### What needs to be done:
Please copy, exactly as they appear below, the lines from the one containing "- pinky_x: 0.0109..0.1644" through the one containing "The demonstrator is".
━━━━━ Dataset excerpt ━━━━━
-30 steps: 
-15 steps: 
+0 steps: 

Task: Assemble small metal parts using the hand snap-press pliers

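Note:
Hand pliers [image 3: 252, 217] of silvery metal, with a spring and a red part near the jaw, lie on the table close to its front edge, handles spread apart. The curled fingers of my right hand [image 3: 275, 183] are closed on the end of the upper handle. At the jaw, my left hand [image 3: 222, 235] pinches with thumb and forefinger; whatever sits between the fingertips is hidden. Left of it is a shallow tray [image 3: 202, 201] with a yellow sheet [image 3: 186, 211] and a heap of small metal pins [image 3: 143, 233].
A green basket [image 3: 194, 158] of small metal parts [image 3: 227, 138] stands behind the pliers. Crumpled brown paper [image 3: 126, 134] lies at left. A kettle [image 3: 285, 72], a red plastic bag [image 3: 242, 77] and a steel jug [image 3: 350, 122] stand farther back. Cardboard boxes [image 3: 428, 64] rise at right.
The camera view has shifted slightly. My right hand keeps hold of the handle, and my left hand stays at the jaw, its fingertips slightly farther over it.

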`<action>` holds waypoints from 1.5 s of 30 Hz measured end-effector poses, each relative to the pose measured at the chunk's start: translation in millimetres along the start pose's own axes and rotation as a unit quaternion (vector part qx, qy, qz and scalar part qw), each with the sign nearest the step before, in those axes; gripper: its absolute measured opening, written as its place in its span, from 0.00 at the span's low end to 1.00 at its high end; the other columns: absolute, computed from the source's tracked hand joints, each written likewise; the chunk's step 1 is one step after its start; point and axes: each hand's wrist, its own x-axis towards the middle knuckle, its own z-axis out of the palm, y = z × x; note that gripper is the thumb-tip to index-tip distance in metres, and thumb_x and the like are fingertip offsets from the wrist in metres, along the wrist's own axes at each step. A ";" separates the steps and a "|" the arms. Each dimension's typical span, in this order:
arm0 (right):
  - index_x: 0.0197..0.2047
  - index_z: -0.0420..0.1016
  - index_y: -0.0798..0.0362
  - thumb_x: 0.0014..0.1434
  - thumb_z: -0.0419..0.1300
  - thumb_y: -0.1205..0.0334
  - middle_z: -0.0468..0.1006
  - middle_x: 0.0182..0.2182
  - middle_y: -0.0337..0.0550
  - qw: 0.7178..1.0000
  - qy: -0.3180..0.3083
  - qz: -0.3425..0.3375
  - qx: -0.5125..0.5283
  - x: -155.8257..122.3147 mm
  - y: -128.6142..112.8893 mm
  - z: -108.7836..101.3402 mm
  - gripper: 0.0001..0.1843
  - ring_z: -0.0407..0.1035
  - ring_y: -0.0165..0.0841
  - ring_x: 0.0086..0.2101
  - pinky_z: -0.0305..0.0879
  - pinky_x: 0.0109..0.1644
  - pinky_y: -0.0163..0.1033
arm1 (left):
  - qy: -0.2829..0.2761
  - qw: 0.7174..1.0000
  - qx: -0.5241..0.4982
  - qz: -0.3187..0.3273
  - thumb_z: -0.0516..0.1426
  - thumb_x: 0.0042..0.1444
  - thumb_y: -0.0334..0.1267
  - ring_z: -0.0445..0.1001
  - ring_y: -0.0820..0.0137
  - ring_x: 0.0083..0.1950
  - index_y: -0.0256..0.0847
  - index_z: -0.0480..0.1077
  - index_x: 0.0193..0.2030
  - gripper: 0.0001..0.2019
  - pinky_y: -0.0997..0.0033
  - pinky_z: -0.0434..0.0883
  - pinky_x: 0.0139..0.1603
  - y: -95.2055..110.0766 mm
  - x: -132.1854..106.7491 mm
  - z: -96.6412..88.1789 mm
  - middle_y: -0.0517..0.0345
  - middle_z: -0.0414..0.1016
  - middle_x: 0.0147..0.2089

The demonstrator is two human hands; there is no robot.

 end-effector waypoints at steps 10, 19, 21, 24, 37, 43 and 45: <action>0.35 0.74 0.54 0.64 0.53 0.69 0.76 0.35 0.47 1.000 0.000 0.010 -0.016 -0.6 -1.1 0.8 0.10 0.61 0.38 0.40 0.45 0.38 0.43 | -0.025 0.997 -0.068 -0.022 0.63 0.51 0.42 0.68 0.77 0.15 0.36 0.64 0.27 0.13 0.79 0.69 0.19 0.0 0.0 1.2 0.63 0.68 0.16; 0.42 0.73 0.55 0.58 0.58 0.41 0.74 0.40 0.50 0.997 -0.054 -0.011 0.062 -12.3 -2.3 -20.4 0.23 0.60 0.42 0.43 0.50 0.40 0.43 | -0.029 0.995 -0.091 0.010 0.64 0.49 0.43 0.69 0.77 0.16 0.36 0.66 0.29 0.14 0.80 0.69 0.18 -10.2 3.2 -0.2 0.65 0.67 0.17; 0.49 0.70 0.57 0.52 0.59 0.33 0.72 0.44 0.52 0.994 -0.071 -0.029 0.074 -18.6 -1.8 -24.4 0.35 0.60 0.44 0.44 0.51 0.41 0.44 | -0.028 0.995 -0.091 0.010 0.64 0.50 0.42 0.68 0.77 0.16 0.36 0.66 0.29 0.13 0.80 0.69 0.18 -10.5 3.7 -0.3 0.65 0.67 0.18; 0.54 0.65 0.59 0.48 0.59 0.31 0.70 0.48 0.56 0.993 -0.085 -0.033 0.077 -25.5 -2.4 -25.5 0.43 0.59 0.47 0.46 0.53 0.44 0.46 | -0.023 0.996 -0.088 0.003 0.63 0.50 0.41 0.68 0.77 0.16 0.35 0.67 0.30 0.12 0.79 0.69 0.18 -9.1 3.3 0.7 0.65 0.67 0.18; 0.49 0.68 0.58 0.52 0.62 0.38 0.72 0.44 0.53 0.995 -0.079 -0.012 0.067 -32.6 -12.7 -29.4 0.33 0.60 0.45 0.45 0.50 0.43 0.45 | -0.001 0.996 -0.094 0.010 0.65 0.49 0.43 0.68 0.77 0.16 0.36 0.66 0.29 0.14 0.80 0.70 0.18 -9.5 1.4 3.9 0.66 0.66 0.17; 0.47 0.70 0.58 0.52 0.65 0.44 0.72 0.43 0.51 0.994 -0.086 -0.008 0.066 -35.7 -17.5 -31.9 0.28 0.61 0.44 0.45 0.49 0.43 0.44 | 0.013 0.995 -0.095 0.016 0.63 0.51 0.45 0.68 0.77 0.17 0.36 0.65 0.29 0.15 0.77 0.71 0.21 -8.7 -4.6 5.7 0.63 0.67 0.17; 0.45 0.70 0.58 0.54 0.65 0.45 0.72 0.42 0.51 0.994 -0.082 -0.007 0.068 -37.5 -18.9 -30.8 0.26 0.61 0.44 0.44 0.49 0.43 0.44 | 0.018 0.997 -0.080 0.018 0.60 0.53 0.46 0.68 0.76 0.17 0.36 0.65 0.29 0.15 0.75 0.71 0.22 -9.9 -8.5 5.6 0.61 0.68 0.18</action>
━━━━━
### Result of the task:
  - pinky_x: 0.0109..0.1644
  - pinky_y: -0.0163..0.1033
arm1 (left):
  - qy: -0.2829..0.2761
  - qw: 0.7174..1.0000
  - qx: -0.5241..0.4982
  - qz: -0.3187..0.3273
  - thumb_z: -0.0516..0.1426
  - thumb_x: 0.0042..0.1444
  - thumb_y: -0.0334..0.1267
  - ring_z: -0.0445..0.1001
  - ring_y: -0.0820..0.0137
  - ring_x: 0.0083..0.1950
  - index_y: -0.0256..0.0847
  - index_z: -0.0480..0.1077
  - index_x: 0.0193..0.2030
  - gripper: 0.0001..0.2019
  - pinky_y: -0.0997..0.0033
  - pinky_z: -0.0434..0.0883
  - pinky_x: 0.0139..0.1603
  - y: -95.2055..110.0766 mm
  - x: -132.1854..106.7491 mm
  - z: -96.6412..88.1789 mm
  - middle_y: -0.0517..0.0345
  - middle_z: -0.0414..0.1016
  - middle_x: 0.0147..0.2089

The demonstrator is two human hands; there is no robot.

Work on this exercise is now finished.